Deep dive · adaptive bitrate streaming

Each source becomes multiple renditions, each cut into 2–10 s segments, described by a manifest (HLS .m3u8 / DASH .mpd). The player measures bandwidth + buffer and switches rendition per segment — enabling fast start and low-bandwidth playback.

sequenceDiagram
    participant P as Player
    participant CDN as CDN
    participant S3 as S3 Origin
    P->>CDN: GET master manifest (HLS/DASH)
    CDN-->>P: variant playlists (240p..4k)
    loop every 2-10s segment
        P->>CDN: GET segment (chosen bitrate)
        alt cache hit
            CDN-->>P: segment
        else cache miss
            CDN->>S3: fetch segment
            S3-->>CDN: segment
            CDN-->>P: segment
        end
        P->>P: measure bandwidth, switch rendition
    end
      

Segment-based delivery enables ABR switching, CDN cacheability of immutable segments, parallel transcoding, and fast start. HLS vs DASH: HLS is ubiquitous/native on Apple; DASH is codec-agnostic but not native on Safari — CMAF/fMP4 packs once and plays everywhere.

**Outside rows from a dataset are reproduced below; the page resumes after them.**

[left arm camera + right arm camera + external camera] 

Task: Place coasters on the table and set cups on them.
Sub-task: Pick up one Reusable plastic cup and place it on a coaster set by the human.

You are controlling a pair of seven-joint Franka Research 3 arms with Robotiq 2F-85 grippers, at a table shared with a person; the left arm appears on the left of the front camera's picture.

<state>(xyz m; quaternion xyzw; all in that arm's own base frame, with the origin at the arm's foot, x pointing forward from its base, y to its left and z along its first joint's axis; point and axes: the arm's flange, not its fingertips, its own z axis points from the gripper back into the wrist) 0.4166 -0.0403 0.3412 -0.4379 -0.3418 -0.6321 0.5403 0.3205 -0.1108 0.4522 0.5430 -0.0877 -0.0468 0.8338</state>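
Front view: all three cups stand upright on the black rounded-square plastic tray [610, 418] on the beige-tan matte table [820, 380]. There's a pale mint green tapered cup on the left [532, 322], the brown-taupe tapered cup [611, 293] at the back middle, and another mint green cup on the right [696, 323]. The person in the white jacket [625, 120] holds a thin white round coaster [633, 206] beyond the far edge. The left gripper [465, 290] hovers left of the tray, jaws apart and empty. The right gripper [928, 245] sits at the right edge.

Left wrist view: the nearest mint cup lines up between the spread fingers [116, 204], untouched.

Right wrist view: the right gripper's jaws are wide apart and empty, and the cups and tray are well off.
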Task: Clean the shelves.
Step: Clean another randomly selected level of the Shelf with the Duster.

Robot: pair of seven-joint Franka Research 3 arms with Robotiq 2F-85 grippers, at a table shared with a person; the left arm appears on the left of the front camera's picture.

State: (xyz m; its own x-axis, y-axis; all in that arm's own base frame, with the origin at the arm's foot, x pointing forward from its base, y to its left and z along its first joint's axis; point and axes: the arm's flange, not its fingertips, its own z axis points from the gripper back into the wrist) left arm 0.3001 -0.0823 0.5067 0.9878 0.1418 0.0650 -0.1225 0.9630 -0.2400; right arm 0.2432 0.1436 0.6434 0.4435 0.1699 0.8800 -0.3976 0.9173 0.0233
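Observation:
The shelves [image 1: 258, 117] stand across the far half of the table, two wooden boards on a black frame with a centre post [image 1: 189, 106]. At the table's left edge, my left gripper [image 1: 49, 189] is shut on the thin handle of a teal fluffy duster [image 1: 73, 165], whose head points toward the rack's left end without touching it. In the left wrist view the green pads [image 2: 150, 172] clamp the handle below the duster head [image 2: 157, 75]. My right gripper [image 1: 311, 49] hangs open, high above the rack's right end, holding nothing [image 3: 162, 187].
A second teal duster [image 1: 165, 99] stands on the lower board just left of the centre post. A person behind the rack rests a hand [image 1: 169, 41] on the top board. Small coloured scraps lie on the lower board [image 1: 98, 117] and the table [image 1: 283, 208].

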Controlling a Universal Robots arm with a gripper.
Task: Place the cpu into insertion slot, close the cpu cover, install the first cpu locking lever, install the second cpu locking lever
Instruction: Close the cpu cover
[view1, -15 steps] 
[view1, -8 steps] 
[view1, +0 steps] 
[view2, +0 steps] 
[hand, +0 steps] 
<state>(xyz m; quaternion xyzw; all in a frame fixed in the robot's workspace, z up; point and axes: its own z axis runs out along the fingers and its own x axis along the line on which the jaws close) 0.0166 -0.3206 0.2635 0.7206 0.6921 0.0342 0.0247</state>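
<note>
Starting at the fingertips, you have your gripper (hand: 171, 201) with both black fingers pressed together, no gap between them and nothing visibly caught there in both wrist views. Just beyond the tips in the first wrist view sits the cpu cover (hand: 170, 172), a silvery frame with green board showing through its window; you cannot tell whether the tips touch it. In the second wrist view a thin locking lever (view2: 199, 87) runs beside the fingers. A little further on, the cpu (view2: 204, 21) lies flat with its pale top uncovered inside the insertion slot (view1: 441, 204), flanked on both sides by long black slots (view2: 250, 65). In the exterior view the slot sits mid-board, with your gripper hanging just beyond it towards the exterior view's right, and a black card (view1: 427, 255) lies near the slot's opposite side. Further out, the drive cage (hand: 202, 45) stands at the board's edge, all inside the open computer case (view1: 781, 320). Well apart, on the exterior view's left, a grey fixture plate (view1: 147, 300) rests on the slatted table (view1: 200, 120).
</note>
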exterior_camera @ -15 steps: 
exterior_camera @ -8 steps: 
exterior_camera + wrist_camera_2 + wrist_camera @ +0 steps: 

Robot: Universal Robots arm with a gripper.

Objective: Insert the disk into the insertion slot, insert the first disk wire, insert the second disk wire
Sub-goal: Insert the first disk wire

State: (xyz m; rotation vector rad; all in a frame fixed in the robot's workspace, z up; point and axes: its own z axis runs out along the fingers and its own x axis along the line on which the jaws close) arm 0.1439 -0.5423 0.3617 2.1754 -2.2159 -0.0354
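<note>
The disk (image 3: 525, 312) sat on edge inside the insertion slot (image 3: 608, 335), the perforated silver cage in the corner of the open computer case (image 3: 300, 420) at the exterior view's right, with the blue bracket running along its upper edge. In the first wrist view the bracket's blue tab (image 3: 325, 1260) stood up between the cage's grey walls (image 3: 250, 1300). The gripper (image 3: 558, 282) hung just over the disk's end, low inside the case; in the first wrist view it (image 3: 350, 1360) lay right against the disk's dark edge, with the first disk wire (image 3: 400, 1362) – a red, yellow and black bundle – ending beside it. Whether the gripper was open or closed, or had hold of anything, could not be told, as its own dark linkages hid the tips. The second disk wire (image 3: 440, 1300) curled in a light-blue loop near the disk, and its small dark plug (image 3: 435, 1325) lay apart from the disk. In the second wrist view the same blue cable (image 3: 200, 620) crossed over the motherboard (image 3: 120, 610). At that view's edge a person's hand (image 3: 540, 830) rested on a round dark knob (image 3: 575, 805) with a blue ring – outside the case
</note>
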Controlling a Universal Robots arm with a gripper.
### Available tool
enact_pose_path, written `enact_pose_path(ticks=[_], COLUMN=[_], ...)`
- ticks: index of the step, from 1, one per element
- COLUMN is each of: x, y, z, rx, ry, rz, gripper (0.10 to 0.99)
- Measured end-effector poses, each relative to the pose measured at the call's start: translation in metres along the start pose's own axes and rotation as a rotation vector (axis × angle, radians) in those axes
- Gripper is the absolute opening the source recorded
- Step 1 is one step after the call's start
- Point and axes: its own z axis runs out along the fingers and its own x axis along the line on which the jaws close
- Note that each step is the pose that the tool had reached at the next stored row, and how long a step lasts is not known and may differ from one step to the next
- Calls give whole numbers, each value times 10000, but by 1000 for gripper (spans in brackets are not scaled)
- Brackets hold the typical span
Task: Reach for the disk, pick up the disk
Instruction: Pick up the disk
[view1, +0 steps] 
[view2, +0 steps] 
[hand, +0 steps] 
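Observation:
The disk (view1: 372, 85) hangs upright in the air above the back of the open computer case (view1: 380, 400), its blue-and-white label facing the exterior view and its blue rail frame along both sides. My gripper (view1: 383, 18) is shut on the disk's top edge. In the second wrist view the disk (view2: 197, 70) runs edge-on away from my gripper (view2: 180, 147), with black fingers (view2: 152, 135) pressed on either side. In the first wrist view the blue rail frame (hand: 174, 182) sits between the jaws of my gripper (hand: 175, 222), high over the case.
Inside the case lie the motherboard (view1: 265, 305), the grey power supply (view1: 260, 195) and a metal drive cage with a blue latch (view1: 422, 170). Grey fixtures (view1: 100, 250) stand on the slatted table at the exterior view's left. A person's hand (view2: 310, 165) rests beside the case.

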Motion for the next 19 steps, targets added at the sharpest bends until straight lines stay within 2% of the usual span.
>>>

Deep dive · view-count aggregation

100M+ views cannot be UPDATE views = views + 1 on one row (hot-row contention). Player emits view events → Kafka → stream processor (Flink/Spark) windowed counts → periodic DB flush (Lambda style: approximate real-time + exact batch). Use sharded Redis INCR and HyperLogLog for unique viewers; define a "view" (e.g. >30 s) to avoid inflation. Counts are eventually consistent — acceptable for display.

Data model

Video
  id, name, description, uploaderId, durationSec, thumbnailUrl
  status: pending | uploaded | chunking | chunks_complete
  FullS3Url                         # source object
  ChunksByResolution { 240p:[segs], 720p:[segs], 1080p:[segs], 4k:[segs] }  # the manifest
  visibility: public | unlisted | private

VideoMetadata { videoId, title, tags[], viewCount, likeCount }
User          { id, name, email }

PostgreSQL for metadata — ACID, MVCC, JSON/JSONB for the ChunksByResolution document and status transitions. Shard by videoId with a time sort key; add read replicas + Redis for hot metadata.

Bottleneck summary

Upload → presigned direct-to-S3 multipart. Transcoding → split + parallel segment workers, queue-driven autoscale. Metadata → shard + replicas + cache. Egress (~15–20 Tbps) → CDN offload + immutable segments + ABR. Storage (PB/day) → lifecycle to Glacier + transcode-on-demand for the long tail.